New Zealanders’ gambling spend is rising
Media Release 18 December 2007
Gambling spend increased in 2006/07 year
Statistics released today show New Zealanders’ gambling spend is rising.
Releasing the annual gambling expenditure figures, the Department of Internal Affairs Gambling Policy Manager, John Markland, said that spending on the main forms of gambling increased by 2.2 per cent to $2.020 billion in 2006/07, following a decrease to $1.977 billion in 2005/06.
“The reversal is due largely to players spending five per cent more on pub and club pokies, the non-casino gaming machines,” said Mr Markland. “This partly reverses the trend from the previous two years, when players spent less on these machines.”
Overall spending in 2006/07 on gambling was made up of:
Gambling product 2006/07 Spending (Player
Losses) Increase / Decrease from 2005/06
Racing and sports betting $269m + 4.2%
Lotteries Commission products $331m + 3.0%
Casinos $469m - 4.7%
Non-casino gaming machines $950m + 5.0%
Total spending $2.020 billion* + 2.2%
* Total is not the sum of the column due to rounding.
Mr Markland said that the non-casino gaming machine trend is consistent with overseas experience following the introduction of smoke-free legislation.
“Spending drops initially then creeps back up over a period of up to five years. Rates of growth, though, tend to remain below what they were before the ban.”
Further details on gambling expenditure are available in the table Gambling Statistics 1983-2007 and the explanatory notes that accompany this media release at: www.dia.govt.nz.
The Gambling Act 2003 became law on 18 September 2003 with lead-in periods for most of its provisions.
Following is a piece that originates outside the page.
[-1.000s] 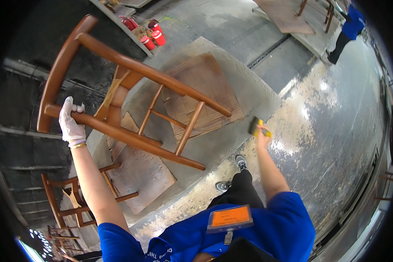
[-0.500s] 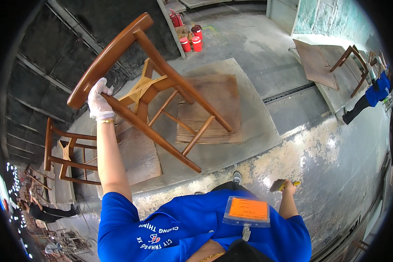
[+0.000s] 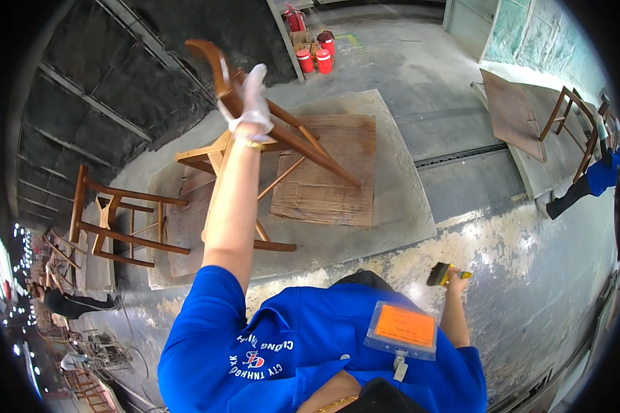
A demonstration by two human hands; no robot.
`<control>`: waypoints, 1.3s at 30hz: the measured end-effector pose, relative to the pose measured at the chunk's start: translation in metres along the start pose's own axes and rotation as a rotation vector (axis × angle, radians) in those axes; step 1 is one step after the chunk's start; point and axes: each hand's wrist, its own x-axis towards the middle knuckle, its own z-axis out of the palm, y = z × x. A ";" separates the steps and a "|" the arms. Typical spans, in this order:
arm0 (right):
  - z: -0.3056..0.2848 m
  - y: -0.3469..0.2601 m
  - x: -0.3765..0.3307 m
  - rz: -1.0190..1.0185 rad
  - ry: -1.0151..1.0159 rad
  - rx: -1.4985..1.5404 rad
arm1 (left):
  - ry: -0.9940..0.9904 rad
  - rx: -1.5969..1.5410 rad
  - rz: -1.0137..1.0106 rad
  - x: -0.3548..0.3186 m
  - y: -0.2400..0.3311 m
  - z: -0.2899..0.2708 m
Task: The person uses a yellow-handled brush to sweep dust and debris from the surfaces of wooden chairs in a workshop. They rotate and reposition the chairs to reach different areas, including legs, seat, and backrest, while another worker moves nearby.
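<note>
Around: a flat grey platform [image 3: 403,196] bears a brown cardboard sheet [image 3: 324,203]; a second chair frame [image 3: 131,238] stands at the left.
In the way: the left forearm [image 3: 231,206] crosses in front of the held chair frame [image 3: 317,157], hiding part of it.
Held chair: tilted over the platform; whether its legs touch the cardboard, I cannot tell.
Left hand [image 3: 253,103]: white-gloved, arm stretched forward, clamped on the frame's upper end.
Right hand [image 3: 455,281]: bare, low at the right, closed around the yellow handle of a brush [image 3: 439,274], bristles pointing left.
Red containers [image 3: 324,62]: three, beyond the platform.
Co-workers: one at right [image 3: 603,177], one at far left [image 3: 69,303].
</note>
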 end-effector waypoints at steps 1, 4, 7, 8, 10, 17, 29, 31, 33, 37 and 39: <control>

The Act came fully into force on 1 July 2004.
Key objectives of the Act are to: control the growth of gambling, prevent and minimise the harm that can be caused by gambling, limit opportunities for crime and dishonesty, and ensure that money from gambling benefits the community.
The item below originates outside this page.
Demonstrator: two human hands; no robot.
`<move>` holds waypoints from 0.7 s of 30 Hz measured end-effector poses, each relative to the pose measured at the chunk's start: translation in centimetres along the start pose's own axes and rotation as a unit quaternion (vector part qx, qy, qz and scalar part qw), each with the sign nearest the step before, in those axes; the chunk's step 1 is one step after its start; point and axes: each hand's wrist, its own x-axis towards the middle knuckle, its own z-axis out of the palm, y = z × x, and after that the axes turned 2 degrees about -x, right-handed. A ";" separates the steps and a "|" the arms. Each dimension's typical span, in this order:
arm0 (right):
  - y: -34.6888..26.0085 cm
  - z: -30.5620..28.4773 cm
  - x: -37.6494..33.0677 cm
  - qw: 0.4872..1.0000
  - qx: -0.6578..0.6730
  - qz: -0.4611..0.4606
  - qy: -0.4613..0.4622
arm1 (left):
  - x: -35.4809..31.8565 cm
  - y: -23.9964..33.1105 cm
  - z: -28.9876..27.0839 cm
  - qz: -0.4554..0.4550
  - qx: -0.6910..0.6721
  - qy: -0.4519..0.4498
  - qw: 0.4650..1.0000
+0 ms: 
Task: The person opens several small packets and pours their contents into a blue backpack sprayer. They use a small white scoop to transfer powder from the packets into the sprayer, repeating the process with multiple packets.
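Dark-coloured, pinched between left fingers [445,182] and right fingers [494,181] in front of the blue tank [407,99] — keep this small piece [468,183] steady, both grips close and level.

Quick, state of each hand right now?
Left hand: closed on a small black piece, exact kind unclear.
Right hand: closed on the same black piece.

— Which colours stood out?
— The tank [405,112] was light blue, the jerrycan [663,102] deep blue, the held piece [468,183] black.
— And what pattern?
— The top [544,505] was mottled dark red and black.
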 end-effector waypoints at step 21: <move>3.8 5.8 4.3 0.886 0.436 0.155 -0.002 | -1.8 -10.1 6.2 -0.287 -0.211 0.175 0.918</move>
The amount paid to community purposes from non-casino gaming machines depends not only on the level of gaming machine revenue, but also on the costs taken out, and any misappropriation from that revenue.
“Gaming machine revenue” is the same as “spending” or “expenditure”. It is the amount players lose on the machines.
The number of non-casino gaming machines declined from 25,221 as at 30 June 2003, to 20,120 as at 30 June 2007. The number of non-casino gaming machine venues declined from 2,122 to 1,598 over the same period.
All non-casino gaming machines had to be connected to an electronic monitoring system (EMS) from 19 March 2007. The Department releases EMS data on a quarterly basis.